Se c'è qualcosa di giusto nell'affermazione di Beauvoir secondo cui uno è nato, ma piuttosto diventa una donna, segue che la donna stessa è un termine in corso, un diventi, una costruzione che non si può dire giustamente originare o finire. Come pratica discorsiva in corso, è aperta all'intervento e alle dimissioni.
(If there is something right in Beauvoir's claim that one is born, but rather becomes a woman, it follows that woman itself is a term in process, a becoming, a constructing that cannot rightfully be said to originate or to end. As an ongoing discursive practice, it is open to intervention and resignification.)

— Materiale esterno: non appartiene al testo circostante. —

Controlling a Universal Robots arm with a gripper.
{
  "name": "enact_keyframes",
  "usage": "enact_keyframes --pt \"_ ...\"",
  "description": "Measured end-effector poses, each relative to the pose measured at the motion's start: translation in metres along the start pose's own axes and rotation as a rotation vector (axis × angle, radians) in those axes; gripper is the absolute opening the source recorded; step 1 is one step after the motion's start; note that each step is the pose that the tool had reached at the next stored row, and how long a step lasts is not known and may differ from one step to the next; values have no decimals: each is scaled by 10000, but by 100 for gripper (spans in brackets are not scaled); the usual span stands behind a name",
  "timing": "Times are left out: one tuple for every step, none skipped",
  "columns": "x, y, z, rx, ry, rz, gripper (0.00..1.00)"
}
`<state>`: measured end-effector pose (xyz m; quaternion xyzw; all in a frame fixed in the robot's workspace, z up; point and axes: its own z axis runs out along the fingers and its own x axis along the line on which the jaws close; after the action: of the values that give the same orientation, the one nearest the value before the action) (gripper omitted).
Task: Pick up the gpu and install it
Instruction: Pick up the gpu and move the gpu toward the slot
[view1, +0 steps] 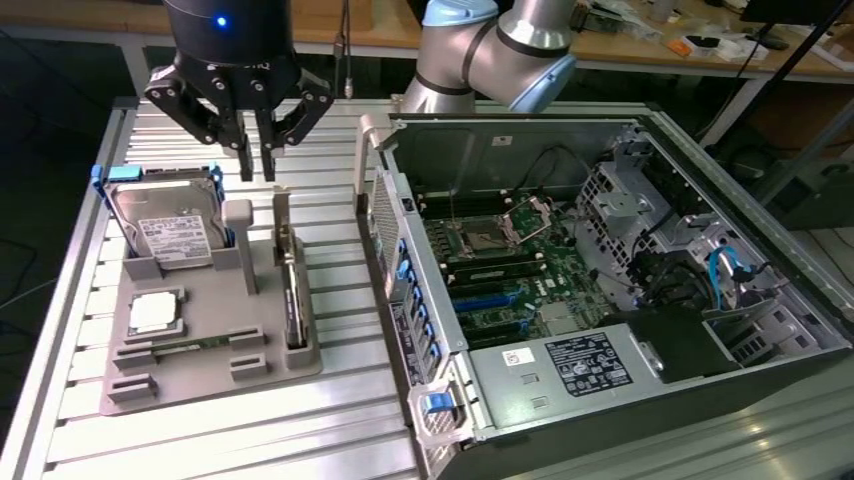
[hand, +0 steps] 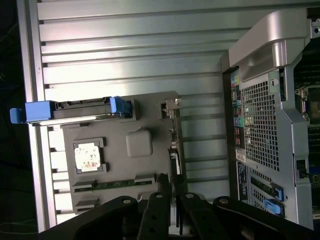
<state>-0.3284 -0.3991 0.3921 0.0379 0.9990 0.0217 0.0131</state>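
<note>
The gpu (view1: 288, 292) is a thin dark card standing on edge in a slot along the grey holder (view1: 200, 385), on the side nearest the PC case. In the wrist view the gpu (hand: 174, 159) is seen edge-on, with its silver bracket (hand: 172, 104) at the far end. My gripper (view1: 258, 172) hangs above the table, just beyond the card's far end and clear of it. Its black fingers (hand: 159, 216) stand a narrow gap apart with nothing between them.
A hard drive in a blue frame (view1: 167, 232), a square CPU chip (view1: 154, 312) and a memory stick (hand: 115, 184) share the holder. The open PC case (view1: 601, 270) lies at the exterior view's right, motherboard (view1: 514, 265) exposed. All of it rests on a ribbed metal table (view1: 200, 440).
</note>
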Motion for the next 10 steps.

Nel "problema di genere" di Judith Butler, riflette sull'affermazione di Simone de Beauvoir secondo cui uno non è intrinsecamente una donna ma piuttosto diventa uno attraverso un processo sociale e culturale. Questo concetto implica che l'identità della femminilità non è fissa ma piuttosto in continua evoluzione, modellata da pratiche discorsive più ampie. Suggerisce che la femminilità è una costruzione dinamica che non può essere facilmente definita o confinata.
Inoltre, Butler sottolinea che questo continuo processo di diventare consente spazio per l'intervento e la reinterpretazione. Poiché l'identità di genere non è predeterminata, può essere sfidata e ridefinita, dimostrando che il significato di essere una donna non è statico ma può trasformarsi in risposta a cambiamenti sociali, esperienze individuali e movimenti politici.